- Origin: Montreal, Quebec, Canada
- Genres: Psychedelic rock
- Years active: 1968 - 1972
- Labels: Now Records
- Past members: Andy Bator; Bob Allen; Dave McCall; Rick Elger; Kirk Armstrong;

= The British North American Act =

Canadian psychedelic rock band

The British North American Act was a Canadian psychedelic rock band formed in Montreal, Quebec, in 1968. The group recorded one studio album, In the Beginning, in 1969 which included their song "Joe Cool", a moderate hit on the Canadian charts. Although the album languished in obscurity for many years, retrospectively it fetches high asking prices and has been reissued.

== History ==

Adopting the name of the British statute which created Canada in 1867, the band came together with Andy Bator (keyboards), Bob Allen (lead guitar), Dave McCall (drums), Rick Elger (rhythm guitar), and Kirk Armstrong (bass guitar). Formed in Montreal, the group members were not all native Canadians, but actually a majority of immigrants: Allen and Elger were from England, while Bator hailed from Hungary.

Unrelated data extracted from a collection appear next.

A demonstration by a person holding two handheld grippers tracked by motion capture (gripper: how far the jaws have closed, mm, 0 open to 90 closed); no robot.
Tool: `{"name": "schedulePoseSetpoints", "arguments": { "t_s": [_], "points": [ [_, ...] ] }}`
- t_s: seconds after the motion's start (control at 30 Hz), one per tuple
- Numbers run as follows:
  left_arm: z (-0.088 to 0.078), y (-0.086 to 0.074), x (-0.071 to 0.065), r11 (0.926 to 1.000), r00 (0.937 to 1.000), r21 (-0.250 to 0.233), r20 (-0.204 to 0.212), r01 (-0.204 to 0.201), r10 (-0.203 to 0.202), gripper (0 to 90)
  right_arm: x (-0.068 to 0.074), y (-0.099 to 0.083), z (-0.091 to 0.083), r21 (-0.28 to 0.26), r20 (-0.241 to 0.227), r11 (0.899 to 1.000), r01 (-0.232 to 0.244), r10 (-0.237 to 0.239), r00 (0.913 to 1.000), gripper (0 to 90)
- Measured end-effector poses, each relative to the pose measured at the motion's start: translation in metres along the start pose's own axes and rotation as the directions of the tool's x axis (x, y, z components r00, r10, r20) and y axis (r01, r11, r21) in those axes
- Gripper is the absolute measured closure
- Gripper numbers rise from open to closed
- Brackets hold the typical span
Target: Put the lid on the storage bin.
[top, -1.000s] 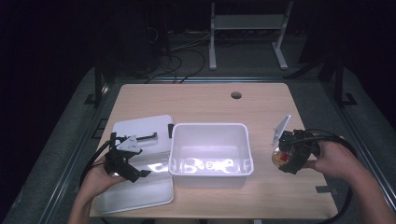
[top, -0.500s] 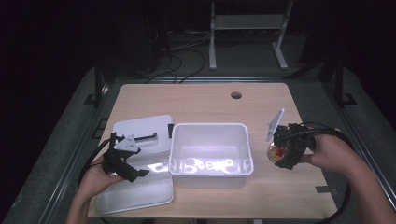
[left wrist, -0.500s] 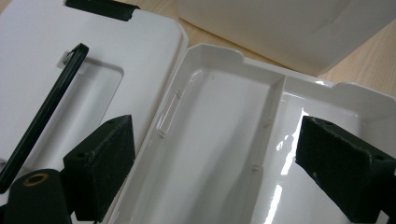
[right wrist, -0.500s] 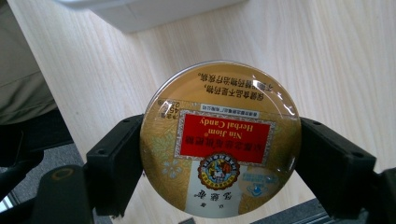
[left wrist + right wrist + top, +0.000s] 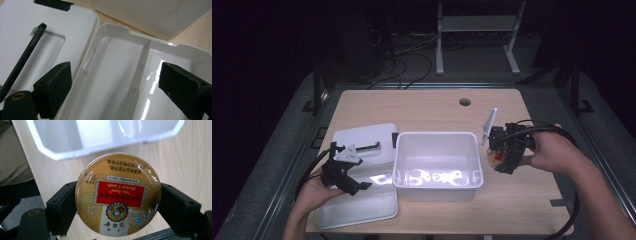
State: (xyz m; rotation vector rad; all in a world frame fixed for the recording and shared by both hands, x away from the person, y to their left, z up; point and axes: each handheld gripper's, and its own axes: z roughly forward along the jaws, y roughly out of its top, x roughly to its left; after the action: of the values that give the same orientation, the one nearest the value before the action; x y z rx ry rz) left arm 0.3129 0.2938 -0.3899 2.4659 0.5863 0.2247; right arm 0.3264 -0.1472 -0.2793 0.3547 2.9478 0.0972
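Right gripper pinches the round gold candy tin between both jaws, just off the white bin's right wall, above the table. Left gripper hangs over the open white lid (jaws spread wide, holding nothing)

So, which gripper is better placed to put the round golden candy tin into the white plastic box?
The right gripper. It is shut on the round golden candy tin, just beside the white plastic box. The left gripper is open over the white lid tray.
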Motion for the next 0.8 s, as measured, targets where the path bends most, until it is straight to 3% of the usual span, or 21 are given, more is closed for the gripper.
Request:
{"name": "schedulePoseSetpoints", "arguments": {
  "t_s": [0.4,0.8],
  "points": [
    [-0.002,-0.002,0.001,1.0000,1.0000,-0.006,0.007,0.007,-0.007,10.8,0.003,0.043,-0.001,0.014,-0.015,0.997,0.082,-0.082,0.9966,20.0],
    [-0.005,-0.005,0.003,0.9998,0.9999,-0.016,0.006,0.014,-0.014,10.8,0.007,0.076,0.015,0.017,-0.036,0.989,0.144,-0.144,0.9890,20.0]
  ]
}}
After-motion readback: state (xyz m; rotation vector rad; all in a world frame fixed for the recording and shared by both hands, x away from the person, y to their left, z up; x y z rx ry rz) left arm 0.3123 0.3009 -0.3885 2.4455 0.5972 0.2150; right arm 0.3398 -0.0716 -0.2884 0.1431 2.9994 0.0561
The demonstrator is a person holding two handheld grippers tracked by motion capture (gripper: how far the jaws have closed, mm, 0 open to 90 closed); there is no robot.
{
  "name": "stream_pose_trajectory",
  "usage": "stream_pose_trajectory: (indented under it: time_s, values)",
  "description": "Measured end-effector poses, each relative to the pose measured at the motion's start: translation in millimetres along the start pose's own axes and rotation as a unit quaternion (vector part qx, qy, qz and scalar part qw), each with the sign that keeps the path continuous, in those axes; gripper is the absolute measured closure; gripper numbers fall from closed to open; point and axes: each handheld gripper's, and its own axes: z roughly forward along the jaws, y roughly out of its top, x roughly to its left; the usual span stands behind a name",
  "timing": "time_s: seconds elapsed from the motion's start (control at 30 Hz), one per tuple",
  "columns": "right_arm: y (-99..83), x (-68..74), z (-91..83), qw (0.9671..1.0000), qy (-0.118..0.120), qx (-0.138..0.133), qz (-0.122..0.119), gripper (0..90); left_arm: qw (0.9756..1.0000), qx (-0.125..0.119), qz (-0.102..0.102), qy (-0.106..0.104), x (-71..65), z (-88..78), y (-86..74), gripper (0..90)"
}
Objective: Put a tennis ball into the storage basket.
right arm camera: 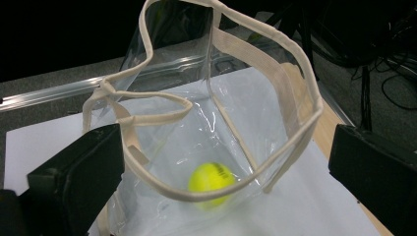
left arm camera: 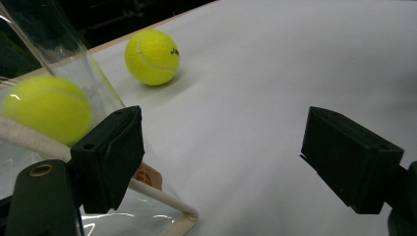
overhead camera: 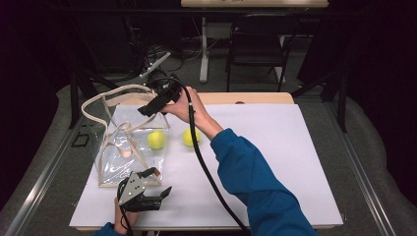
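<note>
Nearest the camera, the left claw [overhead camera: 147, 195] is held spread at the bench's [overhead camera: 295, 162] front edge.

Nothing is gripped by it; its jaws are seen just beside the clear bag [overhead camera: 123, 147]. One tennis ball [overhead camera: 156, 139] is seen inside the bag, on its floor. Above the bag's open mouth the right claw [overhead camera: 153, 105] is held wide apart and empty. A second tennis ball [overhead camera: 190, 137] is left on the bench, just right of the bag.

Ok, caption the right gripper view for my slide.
Open right gripper above clear tote bag with tennis ball inside.
</note>
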Motion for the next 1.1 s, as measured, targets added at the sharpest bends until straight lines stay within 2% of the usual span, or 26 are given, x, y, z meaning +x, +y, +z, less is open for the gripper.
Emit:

After performing on the local music scene for about a year, infusing light folk with psychedelic rock, the British North American Act was signed by Now Records. Label executives arranged for the group to dress itself in revolutionary uniforms, hopefully to duplicate the success of the attire enjoyed by Paul Revere and the Raiders. The band recorded their only studio album, In the Beginning..., later in the year. Clocking in at under 30 minutes, the album featured soft rock songs while experimenting with distortion and raw garage music. A single taken from the album, "Joe Cool", became a moderate success in Canada, peaking just outside the Top 40 of the music charts.

In the early 1970s, Now Records went bankrupt; the British North American Act disbanded soon after. The group's music began to resurface in 1987 when In the Beginning... was reissued for the first time. Original copies of the album, a rarity to find, garnered as much as $1,000 asking prices. In 2004, the album was released on CD for the first time by Akarma Records.